Misogyny is not legitimate criticism.

Women are people. Women face misogyny regardless of what they do.

Sometimes people do bad things. Some of the people who do bad things are women.

When women do bad things, that justifies criticism. It does not justify misogyny, or sexualized insults.

For instance: If a female politician votes against health care for poor people, it’s important to talk about how that will get people killed.

That doesn’t make it ok to call her ugly, mock her body, or make comments about how she needs to get laid. None of that has anything to do with health insurance. None of that is valid criticism. None of that serves any constructive purpose. It’s just misogyny.

Directing misogynistic insults at any woman is harmful to all women. It sends the message that there’s no problem with misogyny so long as the woman is a bad person who has it coming somehow. This implies that the only real disagreement about misogyny is about which women deserve it. 

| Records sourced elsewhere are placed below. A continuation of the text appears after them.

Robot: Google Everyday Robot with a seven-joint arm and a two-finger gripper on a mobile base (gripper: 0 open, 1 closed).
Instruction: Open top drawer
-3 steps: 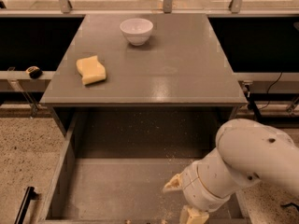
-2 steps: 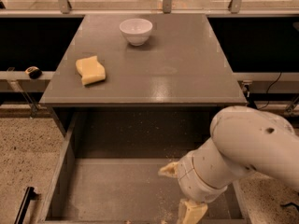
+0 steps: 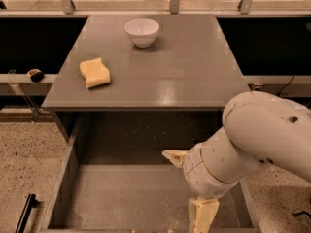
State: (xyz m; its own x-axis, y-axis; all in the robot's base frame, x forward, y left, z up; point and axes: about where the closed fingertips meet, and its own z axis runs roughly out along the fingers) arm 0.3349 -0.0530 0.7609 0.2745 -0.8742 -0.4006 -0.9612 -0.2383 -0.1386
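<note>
From my station I saw the top drawer (image 3: 64, 181) standing pulled well out from under the grey worktop (image 3: 184, 76), its open box filling the lower half of the frame. Its grey floor was bare apart from pale specks scattered across it and along the front edge. The hand (image 3: 183, 192) hung over the lower right part of the drawer's inside, at the end of the bulky white arm (image 3: 265, 132) that came in from the right edge of the frame. Its two cream fingers (image 3: 174, 156) were spread wide apart, one pointing left at mid-height and the other pointing down at the bottom edge, and nothing was held between them. I could not tell whether the lower finger touched the drawer floor. A black bar (image 3: 25, 216) showed in the lower left corner, just outside the drawer's left wall, and I could not tell what it belonged to. On the worktop, a white bowl (image 3: 142, 31) sat upright near the far edge, upper centre of the frame. A yellow sponge (image 3: 95, 72) lay to the left, nearer the front, well apart from the bowl. A small dark round object (image 3: 35, 74) rested on the ledge at the left edge of the frame. Speckled flooring (image 3: 26, 144) showed at the lower left, beside the drawer.
</note>
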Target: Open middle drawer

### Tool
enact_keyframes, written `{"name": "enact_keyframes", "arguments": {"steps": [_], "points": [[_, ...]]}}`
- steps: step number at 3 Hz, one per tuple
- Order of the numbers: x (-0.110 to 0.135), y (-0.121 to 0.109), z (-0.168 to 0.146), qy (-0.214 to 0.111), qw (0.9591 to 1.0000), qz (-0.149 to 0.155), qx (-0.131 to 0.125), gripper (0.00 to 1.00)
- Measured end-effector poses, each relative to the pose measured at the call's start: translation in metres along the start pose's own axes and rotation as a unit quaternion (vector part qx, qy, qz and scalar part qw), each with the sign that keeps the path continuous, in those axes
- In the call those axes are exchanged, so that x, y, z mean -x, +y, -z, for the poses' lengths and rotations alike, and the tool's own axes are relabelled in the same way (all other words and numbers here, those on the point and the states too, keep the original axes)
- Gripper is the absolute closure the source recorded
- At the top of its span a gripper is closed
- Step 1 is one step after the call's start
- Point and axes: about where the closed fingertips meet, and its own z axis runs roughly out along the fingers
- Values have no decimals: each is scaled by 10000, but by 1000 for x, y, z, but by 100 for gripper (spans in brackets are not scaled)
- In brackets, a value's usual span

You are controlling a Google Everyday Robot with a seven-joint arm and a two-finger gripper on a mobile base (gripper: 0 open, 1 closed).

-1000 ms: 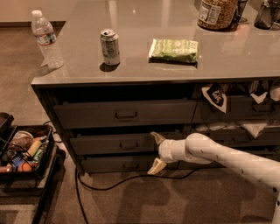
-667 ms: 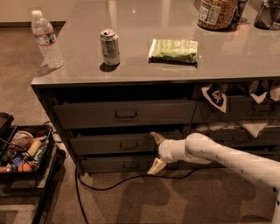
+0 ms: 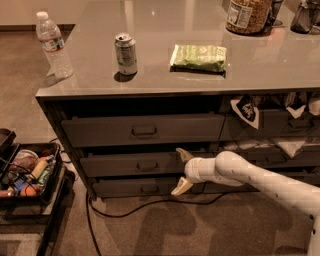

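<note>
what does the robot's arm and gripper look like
The arm is a smooth off-white tube with a rounded wrist joint and no cables showing on it. The gripper, in front of the middle drawer right of its pull, has two pale tan, tapered, curved fingers.

My white arm (image 3: 270, 182) runs off the right edge. The cream two-finger gripper (image 3: 181, 171), fingers spread, sits before the right end of the wide dark grey middle drawer (image 3: 130, 165), covering that stretch; whether a fingertip touches it I can't tell. The brown-filled glass jar (image 3: 247, 15) is cut by the top edge, the black tray (image 3: 56, 155) by the left. The print on the silver can (image 3: 125, 52) is unreadable.
</note>
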Motion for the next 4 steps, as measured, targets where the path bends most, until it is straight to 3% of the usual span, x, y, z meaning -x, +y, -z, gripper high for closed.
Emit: {"name": "enact_keyframes", "arguments": {"steps": [2,4], "points": [[-6,-27,-18,-42,10000,55,-54,0],[-30,-29,-65,18,9993,-325,209,0]]}}
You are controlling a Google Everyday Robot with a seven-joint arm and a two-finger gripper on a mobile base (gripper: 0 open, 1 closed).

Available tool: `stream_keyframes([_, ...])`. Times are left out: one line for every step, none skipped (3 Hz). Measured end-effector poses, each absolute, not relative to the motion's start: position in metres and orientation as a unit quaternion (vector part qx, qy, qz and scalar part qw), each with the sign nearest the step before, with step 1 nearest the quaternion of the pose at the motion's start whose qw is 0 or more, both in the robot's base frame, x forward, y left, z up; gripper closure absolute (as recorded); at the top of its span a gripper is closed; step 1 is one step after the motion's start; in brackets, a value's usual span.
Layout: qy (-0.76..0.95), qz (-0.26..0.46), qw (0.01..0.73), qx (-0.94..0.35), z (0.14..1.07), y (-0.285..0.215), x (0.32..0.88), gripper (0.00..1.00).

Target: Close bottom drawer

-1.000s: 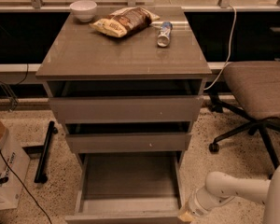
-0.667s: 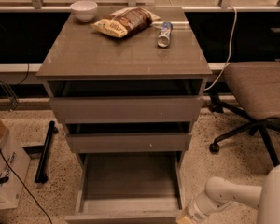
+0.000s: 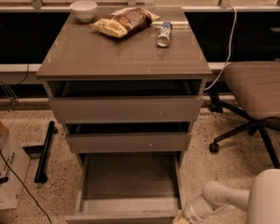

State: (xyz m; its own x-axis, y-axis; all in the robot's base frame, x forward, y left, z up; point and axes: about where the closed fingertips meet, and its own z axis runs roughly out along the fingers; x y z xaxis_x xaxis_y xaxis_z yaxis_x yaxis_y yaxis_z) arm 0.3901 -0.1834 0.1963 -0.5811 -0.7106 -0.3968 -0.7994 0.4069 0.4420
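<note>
The bottom drawer (image 3: 129, 205) of the grey-brown cabinet is pulled far out, its plain floor and side rails showing and its front at the lower edge of the camera view. The middle drawer (image 3: 128, 142) and the top drawer (image 3: 126, 108) above it stand slightly out. My white arm comes in from the lower right. The gripper (image 3: 183, 218) sits at the drawer's front right corner, mostly cut off by the frame's lower edge.
On the cabinet top (image 3: 84, 55) lie a white bowl (image 3: 83, 10), a snack bag (image 3: 122, 21) and a small bottle (image 3: 164, 34). An office chair (image 3: 259, 94) stands to the right. A cardboard box (image 3: 3, 164) and a black bar (image 3: 44, 151) lie on the floor to the left.
My arm has sunk lower in the view and shifted slightly left, so the gripper now sits nearer the drawer's front right corner. The drawer has not visibly moved.
</note>
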Motion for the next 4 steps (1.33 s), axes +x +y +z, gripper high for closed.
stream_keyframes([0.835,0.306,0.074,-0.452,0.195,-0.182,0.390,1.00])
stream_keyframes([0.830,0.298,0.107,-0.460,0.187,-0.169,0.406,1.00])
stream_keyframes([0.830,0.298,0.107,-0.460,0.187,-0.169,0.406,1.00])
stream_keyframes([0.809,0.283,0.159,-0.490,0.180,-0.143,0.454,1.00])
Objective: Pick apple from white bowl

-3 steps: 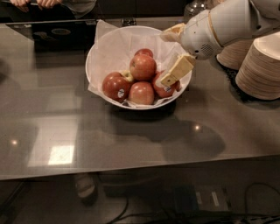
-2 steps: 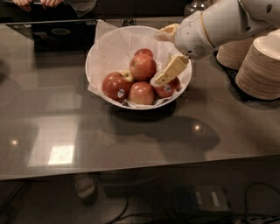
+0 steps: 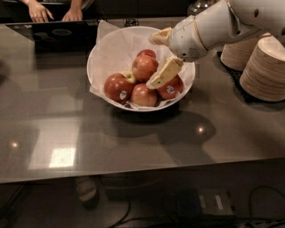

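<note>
The white bowl [image 3: 100, 53], lined with crinkled white paper, stands on the dark table at centre back. It holds several apples. The lighter red apple [image 3: 143, 67] with pale streaks sits in the middle on top. Darker red apples with white stickers lie at the front left [image 3: 117, 88], front [image 3: 143, 95] and right [image 3: 170, 89]. A small yellow-green apple [image 3: 130, 76] is tucked between them. My gripper [image 3: 151, 61] reaches in from the right on a white arm, open. One beige finger [image 3: 160, 36] is above the bowl's far side and the other [image 3: 164, 73] is just right of the lighter apple.
Stacks of beige plates [image 3: 266, 67] stand on the right, with another stack [image 3: 238, 54] behind. A black laptop-like device [image 3: 58, 33] and a person's hands [image 3: 40, 12] are at the back left. The table's front edge [image 3: 133, 171] runs across below.
My gripper has moved left, further over the bowl, so its open fingers now stand beside the lighter apple. The apples and bowl have not moved.
</note>
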You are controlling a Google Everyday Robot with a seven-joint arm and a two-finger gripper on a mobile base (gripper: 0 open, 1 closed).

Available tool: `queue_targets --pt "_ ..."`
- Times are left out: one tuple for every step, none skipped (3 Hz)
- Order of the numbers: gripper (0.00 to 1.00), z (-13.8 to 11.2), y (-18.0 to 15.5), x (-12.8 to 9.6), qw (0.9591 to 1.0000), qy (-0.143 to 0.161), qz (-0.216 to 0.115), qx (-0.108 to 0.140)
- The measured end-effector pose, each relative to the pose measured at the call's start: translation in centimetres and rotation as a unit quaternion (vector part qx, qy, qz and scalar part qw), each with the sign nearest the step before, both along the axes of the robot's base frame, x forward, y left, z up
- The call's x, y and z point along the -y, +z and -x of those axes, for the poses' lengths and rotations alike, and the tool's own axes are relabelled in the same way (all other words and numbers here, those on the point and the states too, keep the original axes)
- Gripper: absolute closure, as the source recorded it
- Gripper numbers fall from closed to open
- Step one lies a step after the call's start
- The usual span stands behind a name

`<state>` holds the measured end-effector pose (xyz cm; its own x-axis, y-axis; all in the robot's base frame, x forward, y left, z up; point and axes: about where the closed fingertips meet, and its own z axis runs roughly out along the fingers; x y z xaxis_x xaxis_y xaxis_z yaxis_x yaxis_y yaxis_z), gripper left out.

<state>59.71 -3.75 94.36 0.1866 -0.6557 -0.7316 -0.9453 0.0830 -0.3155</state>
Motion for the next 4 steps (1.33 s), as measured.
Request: queue_targets --pt "0.16 -0.35 -0.60 -0.69 0.9997 0.012 -0.014 -0.016" --pt "0.17 -0.68 -1.02 -1.28 0.9991 0.023 -0.023 -0.028" --pt "0.18 -0.96 -1.45 -1.63 0.9987 0.027 -0.026 -0.035" --pt "0.23 -0.97 -1.48 -1.64 0.9987 0.027 -0.026 -0.036"
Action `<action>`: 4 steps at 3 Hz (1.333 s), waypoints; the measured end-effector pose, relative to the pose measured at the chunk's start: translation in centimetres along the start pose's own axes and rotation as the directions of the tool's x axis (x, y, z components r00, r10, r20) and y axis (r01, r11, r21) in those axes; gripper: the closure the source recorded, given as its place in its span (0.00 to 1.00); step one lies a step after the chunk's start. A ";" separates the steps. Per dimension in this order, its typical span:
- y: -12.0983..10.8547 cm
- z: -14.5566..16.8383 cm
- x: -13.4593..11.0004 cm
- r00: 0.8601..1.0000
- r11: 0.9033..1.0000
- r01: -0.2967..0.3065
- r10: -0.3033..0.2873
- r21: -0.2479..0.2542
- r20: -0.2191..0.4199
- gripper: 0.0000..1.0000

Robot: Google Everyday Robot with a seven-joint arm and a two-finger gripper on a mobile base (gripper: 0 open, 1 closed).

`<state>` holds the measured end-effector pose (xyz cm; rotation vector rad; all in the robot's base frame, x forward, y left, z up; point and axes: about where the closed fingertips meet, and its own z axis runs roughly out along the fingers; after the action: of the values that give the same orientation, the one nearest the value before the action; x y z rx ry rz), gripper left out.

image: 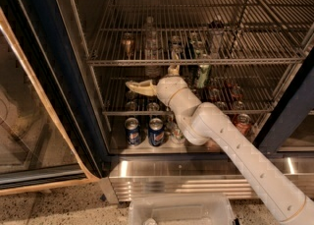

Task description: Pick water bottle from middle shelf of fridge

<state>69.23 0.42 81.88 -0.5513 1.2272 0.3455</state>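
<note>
The water bottle (150, 40), clear with a pale cap, stands upright on the middle shelf (196, 62) of the fridge (59, 71), among glass jars and cans. My gripper (150, 75) is just below that shelf's front rail and a little in front of the bottle. It is open: one finger (140, 87) points left and the other (172, 69) points up towards the rail. It holds nothing. A green-and-white bottle (202, 75) stands on the shelf below, right of my wrist.
Two blue cans (132, 130) (155, 130) stand on the fridge floor, and a red can (243, 122) at the right. The open glass door (29, 121) is at the left and a dark frame post (289, 111) at the right. A clear bin (181, 210) sits below the steel base strip (162, 175).
</note>
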 end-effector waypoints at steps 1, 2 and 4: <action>0.3 0.5 0.0 1.000 1.000 0.000 0.000 -0.014 0.010 0.00; 0.7 1.7 -0.2 0.999 1.000 0.013 -0.012 -0.027 0.047 0.00; 0.1 3.7 0.4 0.998 1.000 -0.014 0.014 -0.006 0.066 0.00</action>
<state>72.20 2.54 82.33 -0.5319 1.1667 0.3763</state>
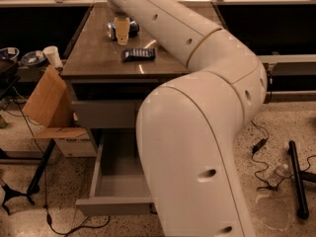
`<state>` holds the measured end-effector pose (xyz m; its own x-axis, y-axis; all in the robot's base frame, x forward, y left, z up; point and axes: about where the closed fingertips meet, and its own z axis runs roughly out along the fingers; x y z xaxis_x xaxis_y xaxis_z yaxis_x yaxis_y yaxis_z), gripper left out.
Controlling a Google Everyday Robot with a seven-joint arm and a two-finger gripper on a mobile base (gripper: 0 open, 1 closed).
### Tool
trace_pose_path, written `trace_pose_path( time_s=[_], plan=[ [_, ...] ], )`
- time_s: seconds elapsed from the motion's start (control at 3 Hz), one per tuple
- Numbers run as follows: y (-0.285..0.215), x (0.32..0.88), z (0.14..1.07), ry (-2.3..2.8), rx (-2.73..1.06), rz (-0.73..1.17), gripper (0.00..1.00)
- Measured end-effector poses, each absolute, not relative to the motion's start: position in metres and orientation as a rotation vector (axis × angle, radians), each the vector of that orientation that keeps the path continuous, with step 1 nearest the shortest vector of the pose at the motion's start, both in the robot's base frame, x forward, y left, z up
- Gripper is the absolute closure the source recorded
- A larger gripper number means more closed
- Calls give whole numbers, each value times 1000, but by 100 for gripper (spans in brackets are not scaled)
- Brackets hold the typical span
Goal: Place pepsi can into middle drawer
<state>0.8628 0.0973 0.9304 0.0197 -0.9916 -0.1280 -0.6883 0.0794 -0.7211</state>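
Camera view looking down on a brown wooden tabletop (94, 58). Just off the tabletop's left edge: a white paper cup (51, 56). Lower left of the tabletop: a brown cardboard box (47, 100), flap raised.

Under the tabletop: a closed grey topmost drawer (106, 113). Under that: the wide grey metal middle drawer (111, 206), standing open, its right part hidden behind the arm.

On the tabletop, toward its far side: a small blue pepsi can (111, 29), lying on its side with a silvery end to the left. Beige claw (121, 36) down at the can, in front of it or touching it; open, closed or gripping cannot be told.

Nearer the tabletop's front edge, just right of the can: a flat dark-blue snack packet (138, 54).

From above the tabletop down across the right foreground: a large white robot arm (197, 112).

Right of the tabletop, on the speckled floor: black cables (257, 147) and a black bar (297, 181).
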Motion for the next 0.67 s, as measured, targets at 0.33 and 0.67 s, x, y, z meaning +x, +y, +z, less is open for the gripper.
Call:
trace_pose_path(
  time_s=[0.33, 0.67],
  plan=[
    [93, 867, 929, 1643, -1744, -673, 0],
    [85, 873, 941, 1597, -1732, -759, 0]
  ],
)
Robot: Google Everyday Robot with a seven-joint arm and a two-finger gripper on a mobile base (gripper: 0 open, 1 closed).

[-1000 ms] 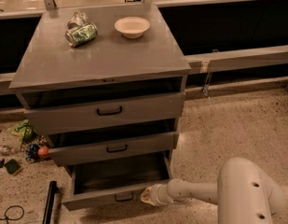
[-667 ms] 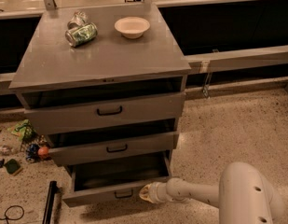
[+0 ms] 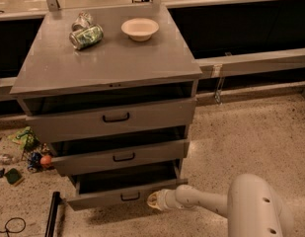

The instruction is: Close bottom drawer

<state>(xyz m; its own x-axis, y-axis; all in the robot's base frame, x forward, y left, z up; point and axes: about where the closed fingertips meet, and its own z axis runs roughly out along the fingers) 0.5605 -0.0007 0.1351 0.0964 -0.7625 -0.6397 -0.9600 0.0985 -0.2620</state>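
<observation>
The grey cabinet [image 3: 107, 65] has three drawers, all standing partly open. The bottom drawer [image 3: 120, 195] is the lowest one, with a narrow grey front and a small black handle [image 3: 130, 197]. It juts out a little, with a dark gap above its front. My gripper [image 3: 153, 200] is at the end of my white arm [image 3: 206, 204], low near the floor. It touches the right end of the bottom drawer's front, just right of the handle.
The middle drawer [image 3: 120, 157] and the top drawer [image 3: 115, 118] also stand out from the cabinet. A white bowl [image 3: 139, 28] and a crushed can [image 3: 85, 36] lie on the cabinet top. Litter [image 3: 28, 154] and a black bar [image 3: 53, 214] lie on the floor at left.
My gripper and arm have moved left along the bottom drawer's front, toward the handle. The bottom drawer looks pushed in slightly.
</observation>
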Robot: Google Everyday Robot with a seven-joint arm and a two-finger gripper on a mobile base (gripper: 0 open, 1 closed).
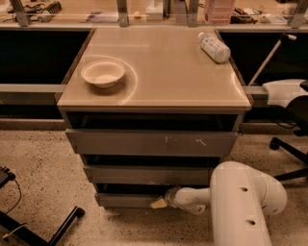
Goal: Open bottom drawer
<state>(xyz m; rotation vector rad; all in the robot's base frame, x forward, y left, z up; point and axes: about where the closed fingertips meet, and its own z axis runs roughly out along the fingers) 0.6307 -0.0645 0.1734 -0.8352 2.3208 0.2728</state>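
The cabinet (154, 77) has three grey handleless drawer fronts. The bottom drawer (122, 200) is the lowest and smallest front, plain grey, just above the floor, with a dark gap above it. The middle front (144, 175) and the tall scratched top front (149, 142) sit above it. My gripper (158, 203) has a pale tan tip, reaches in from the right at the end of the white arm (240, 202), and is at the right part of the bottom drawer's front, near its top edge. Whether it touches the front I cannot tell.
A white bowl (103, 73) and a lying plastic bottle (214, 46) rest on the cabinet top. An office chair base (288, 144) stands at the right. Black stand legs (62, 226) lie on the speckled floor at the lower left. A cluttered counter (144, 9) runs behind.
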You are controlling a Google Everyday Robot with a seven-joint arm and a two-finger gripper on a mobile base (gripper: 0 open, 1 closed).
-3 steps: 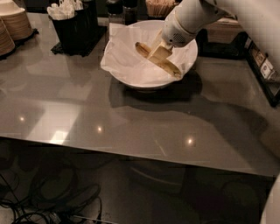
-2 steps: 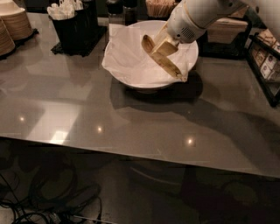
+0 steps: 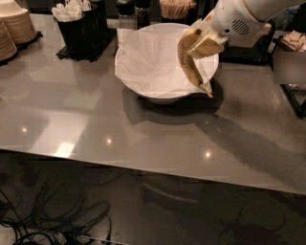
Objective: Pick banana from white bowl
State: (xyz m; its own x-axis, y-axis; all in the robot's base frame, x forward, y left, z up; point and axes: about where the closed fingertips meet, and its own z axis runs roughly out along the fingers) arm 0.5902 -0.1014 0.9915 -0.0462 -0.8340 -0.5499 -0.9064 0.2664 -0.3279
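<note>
Stacks of tan paper bowls [image 3: 10,29] are sitting at the far left corner of the grey, glossy tabletop [image 3: 143,143], which is reflecting a few small spots of light. Below the near edge of the tabletop, dark cables [image 3: 57,220] are lying in loops on the floor. Just to the right of the stacks, a black caddy [image 3: 79,33] is standing near the back edge, holding white packets that are sticking up from its top. Further right along the back, a basket [image 3: 177,8] of pale wooden sticks is standing behind the bowl.

Near the middle, the white bowl [image 3: 162,95] is resting on the tabletop and casting a dark shadow around its base. A crinkled sheet of white paper [image 3: 148,57] is lining it, with one corner rising above the left rim.

At the right side of the bowl, the banana [image 3: 190,66] is hanging almost upright, raised clear of the paper lining. Its upper end is being held, and its lower tip is pointing down and to the right, over the bowl's right rim. Whether that tip is touching the rim cannot be told.

The end effector [image 3: 204,43] is hovering above the bowl's right half, with its fingers pressing in on the upper part of the banana and pinching it between them. The white arm [image 3: 244,16] is reaching in from the upper right corner. Its long shadow is falling across the tabletop to the right of the bowl.
</note>
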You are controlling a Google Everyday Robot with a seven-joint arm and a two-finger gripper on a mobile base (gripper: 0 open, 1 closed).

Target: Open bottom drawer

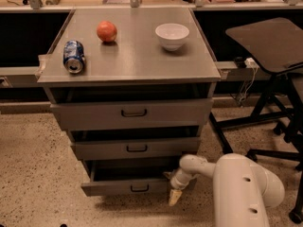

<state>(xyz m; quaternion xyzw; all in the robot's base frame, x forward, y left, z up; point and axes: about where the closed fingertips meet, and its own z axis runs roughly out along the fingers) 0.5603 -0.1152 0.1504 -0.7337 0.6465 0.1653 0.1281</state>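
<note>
The bottom drawer [125,187] is the narrowest grey front of the cabinet, with a small dark loop handle [139,188] at its centre. It stands pulled out a little, with a dark gap above its front. My gripper [175,196] is at the drawer's right front corner, low near the floor, on the end of my white arm [239,183]. Its cream fingertips point down, next to the drawer's right end.
The cabinet top [132,51] holds a blue can [73,56] lying on its side, a red apple [107,31] and a white bowl [172,35]. The middle drawer [136,148] and top drawer [133,113] are above. A black chair [270,70] stands at the right.
</note>
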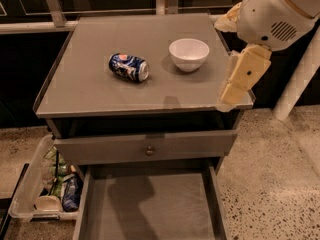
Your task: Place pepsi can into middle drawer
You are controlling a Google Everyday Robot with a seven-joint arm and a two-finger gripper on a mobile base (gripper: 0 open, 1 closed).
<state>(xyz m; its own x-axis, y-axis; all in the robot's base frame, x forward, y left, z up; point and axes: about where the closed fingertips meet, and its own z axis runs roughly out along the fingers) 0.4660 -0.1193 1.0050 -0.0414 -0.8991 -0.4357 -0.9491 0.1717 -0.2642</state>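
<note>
The pepsi can [129, 66], dark blue with silver ends, lies on its side on the grey cabinet top [100, 91], left of the middle. The middle drawer [150, 209] is pulled out at the bottom of the view, its bare grey floor showing. My gripper [231, 93], cream-coloured under a white arm, hangs over the top's right front corner, well to the right of the can and holding nothing that I can see.
A round white bowl [189, 54] stands on the top between the can and the gripper. A shut drawer front with a round knob [149, 150] sits above the open drawer. A clear bin [37, 189] of bottles and cans stands on the floor at left.
</note>
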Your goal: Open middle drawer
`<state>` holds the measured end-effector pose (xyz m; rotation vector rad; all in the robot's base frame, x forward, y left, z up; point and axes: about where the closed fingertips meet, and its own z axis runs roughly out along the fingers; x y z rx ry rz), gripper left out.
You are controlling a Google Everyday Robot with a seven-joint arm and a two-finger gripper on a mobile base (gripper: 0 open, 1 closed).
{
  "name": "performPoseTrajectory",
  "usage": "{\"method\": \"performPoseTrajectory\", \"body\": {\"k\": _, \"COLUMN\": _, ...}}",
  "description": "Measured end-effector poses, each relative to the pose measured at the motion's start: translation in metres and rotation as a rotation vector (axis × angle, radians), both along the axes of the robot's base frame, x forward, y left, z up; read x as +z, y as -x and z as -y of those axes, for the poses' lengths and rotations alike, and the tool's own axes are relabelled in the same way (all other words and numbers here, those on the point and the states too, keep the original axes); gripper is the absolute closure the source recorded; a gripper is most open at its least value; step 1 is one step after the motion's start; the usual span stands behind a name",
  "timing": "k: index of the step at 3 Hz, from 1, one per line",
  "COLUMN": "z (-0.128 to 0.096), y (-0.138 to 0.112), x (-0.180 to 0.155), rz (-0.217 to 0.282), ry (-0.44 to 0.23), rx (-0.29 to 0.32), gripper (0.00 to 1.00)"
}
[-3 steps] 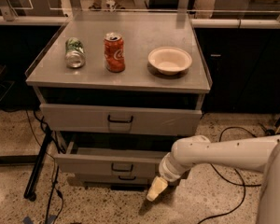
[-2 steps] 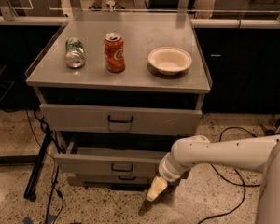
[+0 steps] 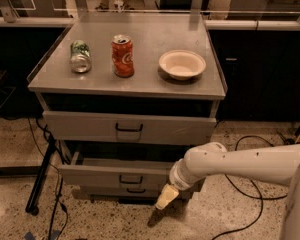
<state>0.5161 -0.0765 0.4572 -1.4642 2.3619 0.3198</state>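
The middle drawer (image 3: pixel 90 175) stands pulled out past the worktop's (image 3: pixel 155 86) front edge, unchanged from a second ago. The gripper (image 3: pixel 165 196) has not moved either, low beneath that edge's right half; whether it is open or closed cannot be told.

Up on the cabinet top (image 3: pixel 140 84), three things in a row: a can lying on its side (image 3: pixel 80 56) at the left, an upright can (image 3: pixel 122 55) just right of it, a bowl (image 3: pixel 182 64) further right. Below sits the top drawer (image 3: pixel 80 126), then the middle drawer (image 3: pixel 90 176) standing out ahead of it, with the bottom drawer (image 3: pixel 136 190) tucked underneath. The arm (image 3: pixel 235 163) stretches in from the right, and the gripper (image 3: pixel 166 196) hangs low at the middle drawer's right end, in front of the bottom drawer
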Motion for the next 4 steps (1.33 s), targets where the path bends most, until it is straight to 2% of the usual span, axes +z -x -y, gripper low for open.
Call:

We need to object to misogyny in principle, regardless of who the target is. Misogyny is not criticism. It’s just destructive hatred.

On coming in third in the oppression olympics

Some groups and individuals are marginalized in ways that others are not. Some groups are overall more marginalized than others. Some individual people are overall more marginalized than others. Often, it depends heavily on context (including where you live, what you’re doing, and what the people you interact with regularly care about. Among other things).

For instance: Some people are perceived as mentally incompetent, and may be at risk of being put under guardianship and deprived of adult rights. Some people are perceived as threatening, and may be at risk of being imprisoned or killed by the police. Some people face neither risk. Some people face both. The degree to which someone is in danger depends on a number of things, including which marginalized groups they are part of.

And once it’s actually happened to someone, they’re someone it happened to — regardless of how likely it seemed that it would happen to someone like them. And these are just two examples — there is a lot of injustice in the world, and there are any number of other examples.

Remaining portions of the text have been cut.